Back on track at the small village of Pierre Perthuis shortcut over and back on the traditional route now. There is a cafe open!!! So a nice lunch of porc and champignons as only the French can make it with a cafe o’lait.

The Pont de Pierre-Perthuis is here. This is first bridge over the Cure River probably dates from the Roman period. The small bridge was built or restored prior to 1770 and has now been restored again.

Pont de Pierre-Perthuis
Pont de Pierre-Perthuis

I crossed a smaller 3rd bridge. The Vearnais bridge built in 1851 over the Bazoche stream on the site of an old Roman bridge. From here I followed the old Roman road “Via Agrippa” to my destination Domecy-sur-Cure.
Staying with a couple who have set up accommodation only for pilgrims. I am the only one here so have the whole place to myself.
In my excitement this morning I forgot to buy food! Fortunately here they have food, wine and a small kitchen. Whew. My host invited me to have breakfast with them in the morning. Two mirage jets just flew past the window. Boy do they fly low past the houses here. Never in Australia. The sound of freedom I guess.

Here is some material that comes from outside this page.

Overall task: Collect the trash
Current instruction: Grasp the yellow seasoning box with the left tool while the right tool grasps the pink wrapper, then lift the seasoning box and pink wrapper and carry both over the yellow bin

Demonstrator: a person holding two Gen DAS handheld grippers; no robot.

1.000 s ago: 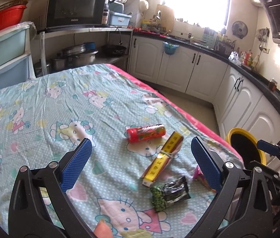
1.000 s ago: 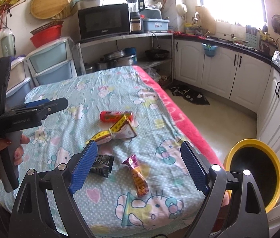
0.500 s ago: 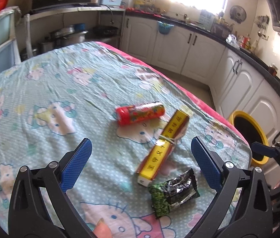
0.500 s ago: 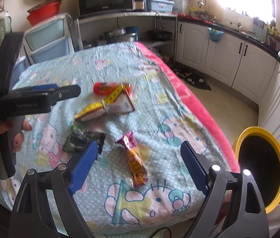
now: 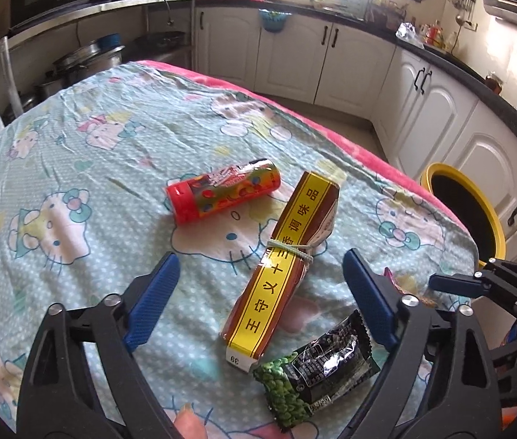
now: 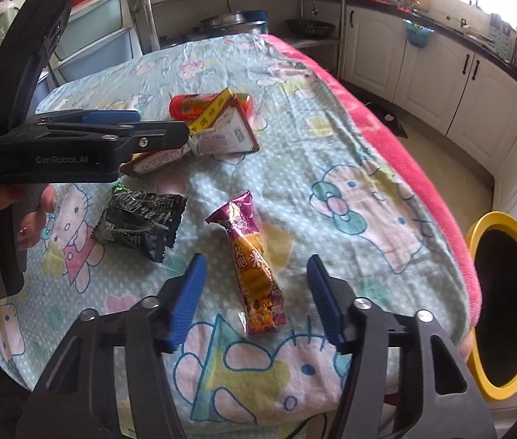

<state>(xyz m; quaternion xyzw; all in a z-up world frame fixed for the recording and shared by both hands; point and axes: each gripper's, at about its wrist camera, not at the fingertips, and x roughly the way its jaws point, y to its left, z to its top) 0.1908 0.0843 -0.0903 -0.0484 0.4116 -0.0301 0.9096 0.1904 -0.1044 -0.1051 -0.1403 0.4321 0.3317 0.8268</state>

I am having some trouble with finding accommodation for a few days time. May need to plan a little further ahead for accommodation.

Vézelay is recognized as a Camino starting point. The “Codex Calixtinus”, published around 1150, is a collection of five books, the last of which (book V) is the famous “pilgrim’s guide”.

Placed at the beginning of this collection devoted to the glory of Saint James, this letter gave its name to the entire collection: the Codex Calixtinus. There are described four different routes from France to reach the tomb of the Apostle Saint James in Santiago de Compostella Spain, with great detail on the countries crossed and the peoples encountered. Since the majority of pilgrims at the time could neither read nor write, this work, written in Latin, was certainly reserved for a religious elite. “The third (way), via Sainte-Madeleine de Vézelay, Saint-Léonard in Limousin and Périgueux…”.

Vézelay Basilica tympana
Vézelay Basilica Tympana

Vézelay’s basilica dominates the country for miles around. It was a daring project a thousand years ago when pilgrim money raised its red-and-white arches, its seasonal path of light down the nave, its airy gothic apse. First, they came to honor Mary Magdalene; when her relics were thrown into question, they rallied here on the way to Santiago. When sculptors on all the Ways to Santiago were carving Last Judgments on their tympana, the masters at Vézelay carved Pentecost on theirs, with blessed rays falling from the hands of Christ to all the peoples of the known world. It was a kinder, gentler vision, except that this church was also the launching site for the Second and Third Crusades. It’s still a glorious portal, despite having been marred in the French Revolution, and a fine inspiration to the departing pilgrim. Initially, we took a detour, walking south for a week across the Morvan, the mountainous granite heart of Burgundy. We rejoined the Chemin de Compostelle at Nevers, thus missing the splendid Renaissance architecture of Jacques Coeur at Bourges. But Nevers has a nice double-lapsed cathedral, and the local pilgrim shelter turns out to be the shrine of St. Bernadette of Lourdes; she sleeps disconcertingly under glass near the chapel altar.

The basilica in Vezelay has just undergone a rejuvenation treatment in recent years thanks to major renovation work, both interior and exterior.